Howick behielt sie, trotz der schnellen und heftigen Oscillationen, stets in der Gewalt.

Kapitän Hull wiederholte, während er immer die Beute im Auge hatte, den gewohnten Refrain:

»Pass’ auf, Howick, pass’ auf!«

Es hätte gewiß dieser Ermahnungen kaum bedurft bei dem Hochbootsmann, der keinen Augenblick seiner Pflicht vergaß.

Da die Jolle indeß nicht mit derselben Geschwindigkeit dahinflog, wie der Walfisch, so rollte sich die Harpunenleine so rasch ab, daß man fürchten konnte, sie singe Feuer durch die Reibung, welcher sie am Rande des Bootes ausgesetzt war. Kapitän Hull sorgte dafür, daß sie immer angefeuchtet blieb, indem er die Kufe, in welcher sie aufgerollt lag, mit Wasser füllte.

Der Jubart schien in seiner Flucht weder einhalten, noch auch nur die Schnelligkeit derselben mäßigen zu wollen. Man knüpfte also die zweite Leine an das Ende der ersten und auch diese wurde eben so schnell fortgerissen.

Nach Verlauf von fünf Minuten mußte schon die dritte Leine zugegeben werden, welche gleich den beiden anderen unter dem Wasser verschwand.

Der Jubart hielt noch immer nicht ein. Offenbar hatte die Harpune einen lebenswichtigen Theil des Thieres nicht verletzt. An der schrägen Richtung der Leine konnte man sogar bemerken, daß der Walfisch eher noch immer tiefer hinabging, als zur Oberfläche emportauchte.

»Alle Teufel, rief Kapitän Hull, der Schurke wird alle unsere fünf Leinen aufzehren.

– Und schleppt uns ein gutes Stück vom »Pilgrim« weg, setzte der Hochbootsmann hinzu.

– Und doch, er muß ja, um Athem zu holen, auf die Oberfläche zurückkehren, antwortete Kapitän Hull. Es ist ja kein Fisch und er braucht seine nöthige Portion Luft so gut wie jeder Andere.

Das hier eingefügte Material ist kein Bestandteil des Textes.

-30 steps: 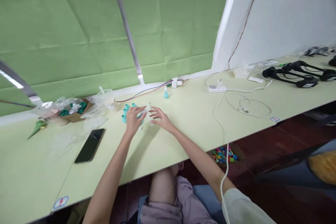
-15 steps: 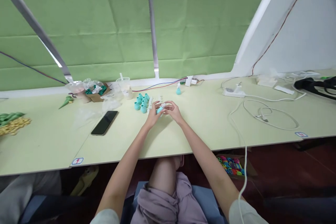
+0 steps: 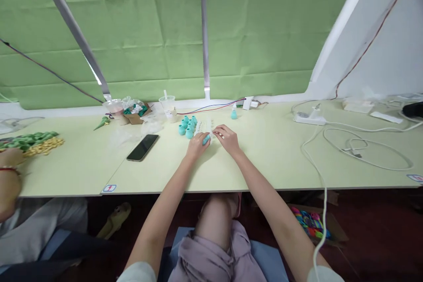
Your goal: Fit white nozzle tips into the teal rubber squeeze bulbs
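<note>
My left hand [image 3: 197, 145] is closed around a small teal bulb [image 3: 206, 140] on the pale green table [image 3: 264, 158]. My right hand [image 3: 227, 138] sits right beside it, fingertips pinching a small white part at the bulb's end. Just behind the hands stands a cluster of several teal bulbs [image 3: 187, 126] and a row of small white parts [image 3: 204, 125]. One teal dropper bottle [image 3: 233, 114] stands alone further back.
A black phone [image 3: 142, 147] lies left of my hands. A clear cup [image 3: 168, 104], a cardboard box [image 3: 136, 115] and plastic bags sit at the back left. White cables [image 3: 357, 141] and a power strip [image 3: 306, 117] lie right. Another person's hand [image 3: 9, 161] rests at far left.
The view has swung left and the hands have come together. My left hand has picked up a teal bulb and my right hand has closed in on its tip.
</note>
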Action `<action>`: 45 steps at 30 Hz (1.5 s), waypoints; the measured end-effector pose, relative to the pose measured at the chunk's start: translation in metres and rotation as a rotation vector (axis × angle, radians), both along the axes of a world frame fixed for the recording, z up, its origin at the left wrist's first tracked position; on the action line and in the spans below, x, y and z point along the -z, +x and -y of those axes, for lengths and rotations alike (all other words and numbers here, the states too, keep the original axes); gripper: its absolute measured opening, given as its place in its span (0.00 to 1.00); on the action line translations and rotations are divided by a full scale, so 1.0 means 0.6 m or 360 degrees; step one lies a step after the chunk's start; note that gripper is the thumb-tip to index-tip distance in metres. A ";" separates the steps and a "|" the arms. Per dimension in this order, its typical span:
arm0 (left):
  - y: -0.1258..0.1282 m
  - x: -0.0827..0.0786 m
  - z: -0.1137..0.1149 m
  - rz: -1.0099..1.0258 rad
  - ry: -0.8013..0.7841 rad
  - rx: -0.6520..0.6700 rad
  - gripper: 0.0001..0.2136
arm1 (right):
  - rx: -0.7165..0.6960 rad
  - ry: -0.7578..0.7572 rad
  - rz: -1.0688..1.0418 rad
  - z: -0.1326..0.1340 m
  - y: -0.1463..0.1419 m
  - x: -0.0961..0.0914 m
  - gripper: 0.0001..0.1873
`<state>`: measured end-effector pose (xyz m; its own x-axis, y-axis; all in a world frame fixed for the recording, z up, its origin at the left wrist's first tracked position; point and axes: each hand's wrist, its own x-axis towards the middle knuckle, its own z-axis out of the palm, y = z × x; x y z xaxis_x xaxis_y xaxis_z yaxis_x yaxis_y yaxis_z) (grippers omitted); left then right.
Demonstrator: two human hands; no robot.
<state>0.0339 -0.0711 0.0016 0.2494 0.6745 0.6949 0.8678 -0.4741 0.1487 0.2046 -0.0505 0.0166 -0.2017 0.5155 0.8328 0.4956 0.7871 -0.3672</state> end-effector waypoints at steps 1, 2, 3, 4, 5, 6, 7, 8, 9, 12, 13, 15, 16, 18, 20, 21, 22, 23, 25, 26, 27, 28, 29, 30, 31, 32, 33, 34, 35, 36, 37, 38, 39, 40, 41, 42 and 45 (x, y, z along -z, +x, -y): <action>0.001 0.000 -0.001 -0.0040 0.0018 0.0003 0.12 | 0.0060 0.0048 0.0082 -0.001 -0.001 0.004 0.12; 0.002 0.000 -0.002 -0.0062 0.0041 0.0008 0.12 | 0.0111 0.0091 0.0162 -0.003 -0.003 0.008 0.12; 0.002 0.000 -0.003 -0.0067 0.0066 0.0012 0.13 | 0.0148 0.0126 0.0234 -0.004 -0.003 0.011 0.12; 0.002 0.001 -0.005 -0.0062 0.0089 0.0015 0.13 | 0.0171 0.0156 0.0296 -0.005 -0.004 0.014 0.12; 0.002 0.001 -0.006 -0.0053 0.0106 0.0016 0.13 | 0.0185 0.0177 0.0344 -0.006 -0.004 0.015 0.12; 0.002 0.002 -0.006 -0.0047 0.0112 0.0015 0.13 | 0.0195 0.0190 0.0377 -0.007 -0.003 0.017 0.13; 0.001 0.002 -0.006 -0.0046 0.0108 0.0010 0.13 | 0.0208 0.0196 0.0395 -0.007 -0.003 0.017 0.13; 0.001 0.003 -0.006 -0.0054 0.0091 0.0007 0.13 | 0.0224 0.0198 0.0408 -0.007 -0.002 0.018 0.14; 0.002 0.003 -0.006 -0.0068 0.0068 0.0006 0.13 | 0.0241 0.0195 0.0424 -0.006 -0.001 0.018 0.14; 0.003 0.002 -0.003 -0.0093 0.0011 0.0011 0.12 | 0.0302 0.0177 0.0486 -0.005 0.000 0.019 0.14; 0.003 0.001 -0.003 -0.0089 0.0008 0.0013 0.12 | 0.0338 0.0173 0.0498 -0.004 0.000 0.019 0.15; 0.004 0.000 -0.001 -0.0078 0.0022 0.0008 0.13 | 0.0410 0.0183 0.0513 -0.003 -0.001 0.018 0.15; 0.004 -0.001 -0.001 -0.0080 0.0035 0.0003 0.13 | 0.0434 0.0196 0.0527 -0.003 -0.001 0.018 0.15; 0.004 -0.001 -0.001 -0.0104 0.0057 -0.0002 0.13 | 0.0446 0.0224 0.0576 -0.003 -0.002 0.017 0.16; 0.003 0.001 -0.001 -0.0141 0.0051 -0.0006 0.13 | 0.0441 0.0220 0.0615 -0.003 -0.004 0.017 0.16; 0.002 0.001 -0.001 -0.0161 0.0041 -0.0010 0.13 | 0.0430 0.0199 0.0628 -0.004 -0.006 0.016 0.16; 0.001 0.002 -0.002 -0.0188 0.0029 -0.0013 0.13 | 0.0415 0.0166 0.0635 -0.004 -0.007 0.016 0.15; 0.000 0.002 -0.002 -0.0219 0.0019 -0.0018 0.13 | 0.0395 0.0122 0.0637 -0.005 -0.009 0.015 0.14; -0.002 0.002 -0.002 -0.0280 0.0011 -0.0026 0.12 | 0.0342 0.0018 0.0634 -0.007 -0.011 0.013 0.13; -0.003 0.002 -0.002 -0.0302 0.0009 -0.0029 0.12 | 0.0315 -0.0032 0.0627 -0.008 -0.012 0.012 0.11; -0.003 0.001 -0.002 -0.0316 0.0010 -0.0032 0.12 | 0.0292 -0.0076 0.0614 -0.008 -0.013 0.011 0.11; -0.003 0.001 -0.001 -0.0325 0.0011 -0.0037 0.12 | 0.0269 -0.0114 0.0599 -0.009 -0.013 0.010 0.10; -0.003 0.000 -0.001 -0.0334 0.0014 -0.0041 0.12 | 0.0247 -0.0145 0.0583 -0.009 -0.013 0.009 0.09; -0.003 -0.001 -0.001 -0.0347 0.0015 -0.0041 0.12 | 0.0228 -0.0170 0.0568 -0.009 -0.013 0.008 0.09; -0.003 -0.002 -0.001 -0.0362 0.0013 -0.0041 0.12 | 0.0211 -0.0194 0.0555 -0.009 -0.013 0.007 0.08; -0.003 -0.003 -0.002 -0.0376 0.0007 -0.0042 0.12 | 0.0198 -0.0216 0.0548 -0.008 -0.013 0.006 0.08; -0.004 -0.004 -0.002 -0.0387 -0.0003 -0.0045 0.12 | 0.0187 -0.0237 0.0546 -0.008 -0.013 0.006 0.08; -0.004 -0.004 -0.002 -0.0393 -0.0014 -0.0049 0.12 | 0.0183 -0.0255 0.0545 -0.007 -0.014 0.005 0.08; -0.004 -0.005 -0.002 -0.0393 -0.0023 -0.0054 0.12 | 0.0185 -0.0268 0.0542 -0.006 -0.015 0.004 0.08; -0.005 -0.005 -0.002 -0.0389 -0.0028 -0.0060 0.12 | 0.0189 -0.0272 0.0538 -0.005 -0.015 0.004 0.09; -0.005 -0.005 -0.002 -0.0381 -0.0031 -0.0065 0.12 | 0.0194 -0.0265 0.0531 -0.004 -0.015 0.004 0.09; -0.005 -0.004 -0.002 -0.0371 -0.0032 -0.0067 0.12 | 0.0202 -0.0245 0.0526 -0.003 -0.014 0.004 0.10; -0.005 -0.004 -0.001 -0.0360 -0.0034 -0.0066 0.12 | 0.0207 -0.0214 0.0526 -0.002 -0.012 0.005 0.11; -0.005 -0.003 -0.001 -0.0346 -0.0038 -0.0061 0.12 | 0.0210 -0.0174 0.0532 -0.001 -0.010 0.005 0.11; -0.005 -0.003 -0.001 -0.0326 -0.0047 -0.0054 0.12 | 0.0206 -0.0132 0.0546 -0.001 -0.007 0.006 0.12; -0.004 -0.002 0.000 -0.0295 -0.0058 -0.0045 0.12 | 0.0200 -0.0094 0.0563 -0.002 -0.004 0.007 0.13; -0.003 -0.001 0.000 -0.0136 -0.0099 0.0002 0.12 | 0.0195 -0.0034 0.0579 -0.004 0.004 0.009 0.14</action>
<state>0.0323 -0.0713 0.0021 0.3068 0.7155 0.6276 0.8781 -0.4672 0.1034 0.2072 -0.0478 0.0110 -0.4180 0.5707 0.7068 0.6866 0.7079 -0.1655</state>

– Der hat den Athem angehalten, um besser ausreißen zu können!« meinte einer der Matrosen lächelnd.

In der That lief die Leine mit derselben Schnelligkeit weiter ab.

Der dritten Leine ward bald die vierte angefügt, was die Matrosen doch ein wenig beunruhigte, da es den schon gewissen Fang wieder unsicherer erscheinen ließ.

»Zum Teufel! murmelte Kapitän Hull, das ist mir doch noch nicht vorgekommen! Verwünschter Jubart!«

Endlich wurde auch die fünfte Leine angeschlossen und schon war sie zur Hälfte abgewickelt, als sie allmälig zu erschlaffen begann.

»Gut, gut! rief Kapitän Hull erfreut. Die Leine ist weniger gespannt. Der Bursche wird müde!«

Jetzt befand sich der »Pilgrim« mehr als fünf Meilen von der Jolle unter dem Winde.

Kapitän Hull hißte einen Wimpel an der Gaffelspitze und gab dem Fahrzeug damit das Signal, näher heran zu segeln.

Die Brise wehte freilich sehr schwach und im Ganzen ungünstig. Sie erhob sich nur in einzelnen leisen Stößen von kurzer Dauer. Gewiß mußte der »Pilgrim« Mühe haben, die Jolle zu erreichen, wenn es ihm überhaupt gelang.

Inzwischen war der Jubart, wie man vorhergesehen, nach der Oberfläche des Meeres zurückgekehrt, um Athem zu schöpfen, wobei sich die in seiner Seite festsitzende Harpune zeigte. Er hielt einige Augenblicke an, als wolle er sein Junges erwarten, das bei diesem Schnelllaufe ihm nicht zu folgen vermocht hatte.

Kapitän Hull ließ wiederum mit allen Kräften rudern, um jenen zu erreichen, und bald lag nur noch eine kleine Entfernung zwischen dem Thiere und dem Boote.

Zwei Ruder wurden eingenommen und zwei Matrosen bewaffneten sich, gleichwie der Kapitän, mit langen Spießen, um das Thier zu verwunden.

Howick versah getreulich seinen Posten und hielt sich bereit, die Jolle schnell zu wenden, im Fall der Walfisch auf diese zustürzen sollte.